Other than frequent debates about the BJP exhibiting ideological bias in the content of history and literature textbooks (a charge the Left parties aren’t free from in states where they are in power, as you can see here, here, here, here, here and here) as also how to handle student-protests, such as in FTII, Pune, and HCU, Hyderabad, these debates being important in their own way, the policies of the Modi government in this very crucial sector of education haven’t been discussed as much. I must say, despite my strong disagreements with the Modi sarkar as an Indian citizen on very many issues, that some of their policies in the education sector are undoubtedly praiseworthy, such as getting scientists to take some classes for school and college students (including even eminent scientists) and instructing universities to include more about the northeast in their curricula.

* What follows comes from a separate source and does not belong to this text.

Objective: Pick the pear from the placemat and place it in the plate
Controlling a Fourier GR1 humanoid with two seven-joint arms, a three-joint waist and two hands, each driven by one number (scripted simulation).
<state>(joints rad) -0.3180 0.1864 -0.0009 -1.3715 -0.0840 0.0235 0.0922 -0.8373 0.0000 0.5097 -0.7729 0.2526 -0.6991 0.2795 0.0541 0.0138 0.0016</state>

However, my intended focus in this piece is to discuss the subject of reforming the Right to Education (RTE) Act (not to be confused with the Right to Information Act) introduced by the UPA government in fulfillment of a Directive Principle mentioned earlier under Article 45 of the Indian constitution, neglected by all preceding governments, and access to free education from the age group of six to fourteen years was made a fundamental right under Article 21A of the constitution, setting down some infrastructure norms that have to be met by all schools, reserving 25% of the seats in private schools for economically backward children with the government bearing their financial burden (while I normally dislike government interference in private setups, this is something I wholeheartedly support, notwithstanding the challenges, and such income-based reservations at the primary level should, in my opinion, be the only reservations in education we should have), prohibiting all forms of physical punishment to students as also prohibiting detention till Class VIII.

Yes, I am critical of certain aspects of the Act, like no detention till Class VIII, and I once met a Class VI student in a good Delhi-based private school who didn’t know his multiplication tables, which are necessary even for basic market purposes. In fact, I am glad to see that it has been rolled back by our Union HRD Minister Prakash Javedkar (and the rollback was supported by AAP leader and Deputy Chief Minister of Delhi, Manish Sisodia, who said the policy in itself was good but had to be rolled back because of poor implementation), even though I know that mindless bashing of formal education has become increasingly intellectually fashionable in the current scenario. There are problems with some other provisions too, like extensive infrastructure norms for recognition (rather than focusing on learning outcomes) leading to shutdown of low budget private schools, while government schools being given all the time to adhere to the norms, also something this government should look into. Unfortunately, despite pleas by economic right-wing intellectuals to ease the license Raj on low budget private schools by even amending the RTE Act, which have been made since 2014 now that the BJP was (and remains) in power in the centre with a full majority, nothing much has been done on this front, though low budget private schools provide affordable, better-quality education to the poor, even in places with no government schools, and the right to run a school is a fundamental right under Article 19(1)(g) of the constitution as per the Supreme Court in the landmark TMA Pai case.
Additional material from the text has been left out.